Bepaalde personen die niet worden vertegenwoordigd door een gemachtigde die beroepsmatig rechtsbijstand verleent, mogen per post beroep in cassatie instellen. Dit zijn natuurlijke personen en verenigingen waarvan de statuten niet zijn opgenomen in een notariële akte. Als zij geen gebruik willen maken van digitaal procederen kunnen deze personen het beroepschrift in cassatie sturen aan
de Hoge Raad der Nederlanden (belastingkamer), postbus 20303, 2500 EH Den Haag.Alle andere personen en gemachtigden die beroepsmatig rechtsbijstand verlenen, zijn in beginsel verplicht digitaal te procederen (zie
www.hogeraad.nl).
Bij het instellen van beroep in cassatie moet het volgende in acht worden genomen:
1. bij het beroepschrift wordt een afschrift van deze uitspraak gevoegd;
2 - ( alleen bij procederen op papier) het beroepschrift moet ondertekend zijn;
3 - het beroepschrift moet ten minste het volgende vermelden:
a. de naam en het adres van de indiener;
b. de dagtekening;
c. een omschrijving van de uitspraak waartegen het beroep in cassatie is gericht;
d. de gronden van het beroep in cassatie.
Voor het instellen van beroep in cassatie is griffierecht verschuldigd. Na het instellen van beroep in cassatie ontvangt de indiener een nota griffierecht van de griffier van de Hoge Raad. In het cassatieberoepschrift kan de Hoge Raad verzocht worden om de wederpartij te veroordelen in de proceskosten.

Voetnoten

1.HvJ 4 oktober 2018, ECLI:EU:C:2018:807.

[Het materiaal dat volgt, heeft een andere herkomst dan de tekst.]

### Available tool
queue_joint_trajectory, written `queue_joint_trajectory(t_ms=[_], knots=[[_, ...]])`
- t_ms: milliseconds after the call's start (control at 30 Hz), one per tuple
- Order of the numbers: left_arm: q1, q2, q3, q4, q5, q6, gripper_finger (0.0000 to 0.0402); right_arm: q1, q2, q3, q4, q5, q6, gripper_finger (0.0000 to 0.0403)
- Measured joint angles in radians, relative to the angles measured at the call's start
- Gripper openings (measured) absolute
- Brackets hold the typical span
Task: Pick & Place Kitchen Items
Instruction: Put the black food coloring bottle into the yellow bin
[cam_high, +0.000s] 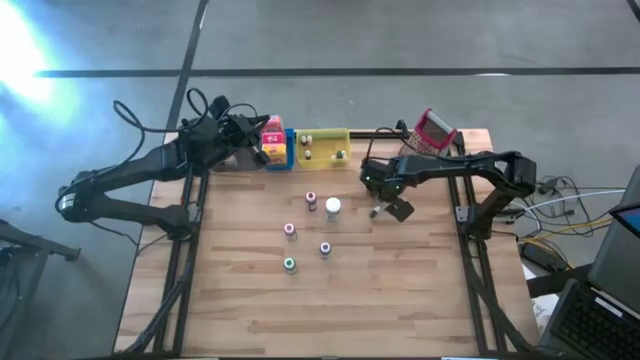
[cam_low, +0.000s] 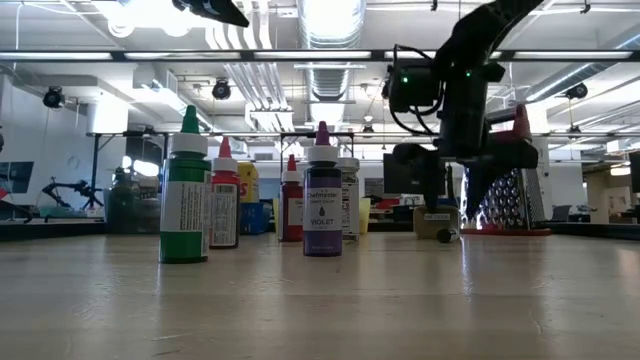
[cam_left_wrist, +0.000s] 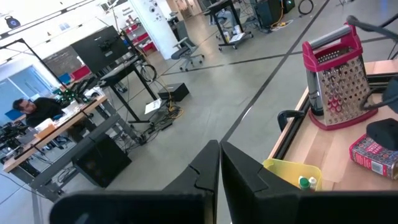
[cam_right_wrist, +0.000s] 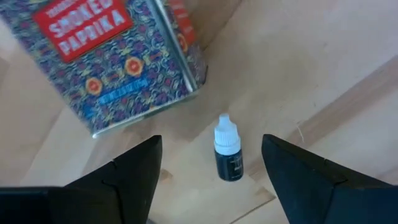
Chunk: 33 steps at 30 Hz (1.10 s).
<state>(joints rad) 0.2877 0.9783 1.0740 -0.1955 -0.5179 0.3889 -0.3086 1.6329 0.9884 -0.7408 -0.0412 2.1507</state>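
A tiny dark bottle with a white cap (cam_right_wrist: 227, 152) lies on its side on the wooden table, next to a patterned smoked paprika tin (cam_right_wrist: 109, 59). My right gripper (cam_right_wrist: 211, 177) points down over the bottle and is open, one finger on each side of it, touching nothing. In the high view this gripper (cam_high: 385, 207) is at the table's right middle. Several small bottles stand upright at the centre: pink-capped (cam_high: 311, 200), white-capped (cam_high: 333, 207), green-capped (cam_high: 289, 264). My left gripper (cam_left_wrist: 219, 180) is shut and raised at the far left by the trays (cam_high: 255, 142).
A yellow tray (cam_high: 322, 148) with small items and a blue tray (cam_high: 290, 150) with red and yellow boxes (cam_high: 272, 140) sit at the far edge. A metal grater with a red handle (cam_high: 435, 130) stands at the far right. Bare wood fills the near half.
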Motion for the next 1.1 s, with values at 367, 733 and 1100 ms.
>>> queue_joint_trajectory(t_ms=[367,733,1100], knots=[[0.000,0.000,0.000,0.000,0.000,0.000,0.0022,-0.019,0.000,-0.080,0.108,-0.040,0.000,0.0276],[0.000,0.000,0.000,0.000,0.000,0.000,0.0022,-0.017,0.067,-0.100,0.152,-0.082,0.010,0.0232],[0.000,0.000,0.000,-0.001,0.000,0.000,0.0022,-0.017,0.075,-0.076,0.136,-0.069,-0.005,0.0225]])
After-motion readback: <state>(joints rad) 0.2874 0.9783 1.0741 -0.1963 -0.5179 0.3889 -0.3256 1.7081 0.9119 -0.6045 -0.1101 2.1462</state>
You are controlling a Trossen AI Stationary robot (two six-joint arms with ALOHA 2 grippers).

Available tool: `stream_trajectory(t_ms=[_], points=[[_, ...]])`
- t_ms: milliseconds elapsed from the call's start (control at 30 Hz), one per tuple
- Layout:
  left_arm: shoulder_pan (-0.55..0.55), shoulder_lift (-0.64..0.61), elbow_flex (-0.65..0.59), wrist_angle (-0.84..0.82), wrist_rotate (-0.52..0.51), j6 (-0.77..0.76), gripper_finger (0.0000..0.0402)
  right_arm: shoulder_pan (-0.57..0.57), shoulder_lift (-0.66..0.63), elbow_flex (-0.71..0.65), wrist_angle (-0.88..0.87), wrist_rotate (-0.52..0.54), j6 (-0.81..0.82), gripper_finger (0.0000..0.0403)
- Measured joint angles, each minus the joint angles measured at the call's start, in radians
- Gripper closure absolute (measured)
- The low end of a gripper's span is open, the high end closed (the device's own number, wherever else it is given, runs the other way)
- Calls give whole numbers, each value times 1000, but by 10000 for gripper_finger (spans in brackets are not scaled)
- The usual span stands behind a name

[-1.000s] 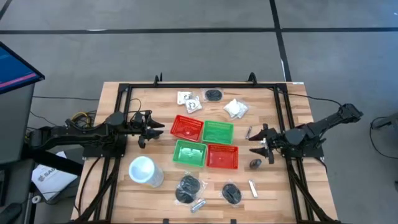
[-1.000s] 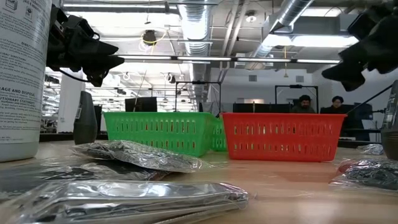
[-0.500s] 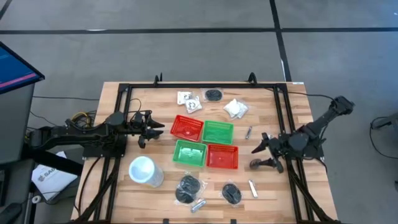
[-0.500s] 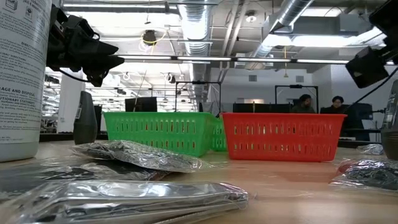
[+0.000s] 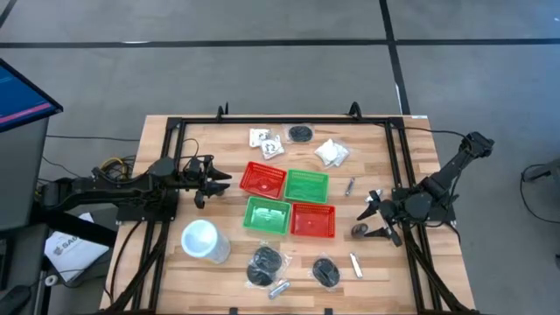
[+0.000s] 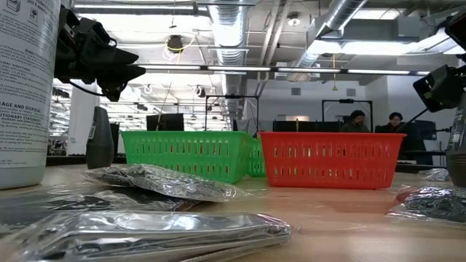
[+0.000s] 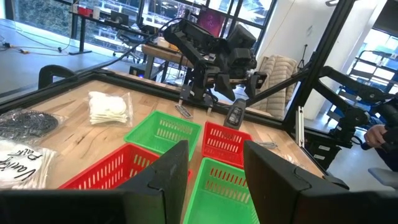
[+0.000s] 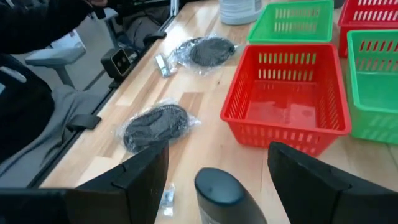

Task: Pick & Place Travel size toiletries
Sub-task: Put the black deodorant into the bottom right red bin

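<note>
My right gripper [image 5: 369, 219] is open and low over the table's right side. Its fingers stand on either side of a small dark upright piece [image 8: 217, 193] without touching it. My left gripper [image 5: 226, 182] waits open to the left of the baskets. White packets [image 5: 331, 151] and a black bundle in clear wrap [image 5: 300, 133] lie flat near the far edge. Two more black bundles [image 5: 264, 262] and short silvery tubes [image 5: 356, 264] lie near the near edge. Another tube [image 5: 350, 185] lies just beyond the right gripper.
Two red and two green baskets [image 5: 289, 201] sit together mid-table, the near red one [image 8: 286, 93] just left of the right gripper. A large white cup [image 5: 203, 241] stands near the left arm. A black frame [image 5: 398, 157] borders the work area. People sit in the room beyond.
My right gripper has moved toward the table's near edge and down, tipping its fingers lower, from beside the silvery tube to around the small dark piece. The dark piece has stayed where it was.
</note>
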State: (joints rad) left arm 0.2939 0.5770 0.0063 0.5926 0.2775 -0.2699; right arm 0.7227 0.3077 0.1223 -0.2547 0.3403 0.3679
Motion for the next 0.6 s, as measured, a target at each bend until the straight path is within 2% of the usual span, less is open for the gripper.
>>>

2.HR 11 oktober 2019, ECLI:NL:HR:2019:1579.
3.Vgl. HvJ EU 14 september 2017, ECLI:EU:C:2017:687.
4.HvJ EU 26 februari 2013, ECLI:EU:C:2013:105.
5.HvJ EU 10 januari 2006, ECLI:EU:C:2006:10.
6.Vgl. HR 26 maart 2021, ECLI:NL:HR:2021:415.
7.Vgl. HR 9 april 2021, ECLI:NL:HR:2021:507.
8.Vgl. HR 18 maart 2016, ECLI:NL:HR:2016:422
9.HR 12 mei 2017, ECLI:NL:HR:2017:847 en 21 september 2018, ECLI:NL:HR:2018:1695.
10.Vgl. HR 20 mei 2022, ECLI:NL:HR:2022:640 r.o. 3.2.6.
11.Vgl. HR 17 januari 2020, ECLI:NL:HR:2020:63.
12.Vgl. HR 20 mei 2022, ECLI:NL:HR:2022:640 r.o. 3.2.7.
13.HR 28 februari 2020, ECLI:NL:HR:2020:331.
14.HvJ EU 23 april 2020, ECLI:EU:C:2020:292.
15.Vgl. HR 28 januari 2022, ECLI:NL:HR:2022:89.
16.HR 19 april 2019, ECLI:NL:HR:2019:623
17.HvJ EU 26 november 2013, ECLI:EU:C:2013:770
18.Vgl. HR 19 april 2019, ECLI:NL:HR:2019:623.
19.HR 21 december 2018, ECLI:NL:HR:2018:2358.
20.Vgl. HR 13 mei 2016, ECLI:NL:HR:2016:833.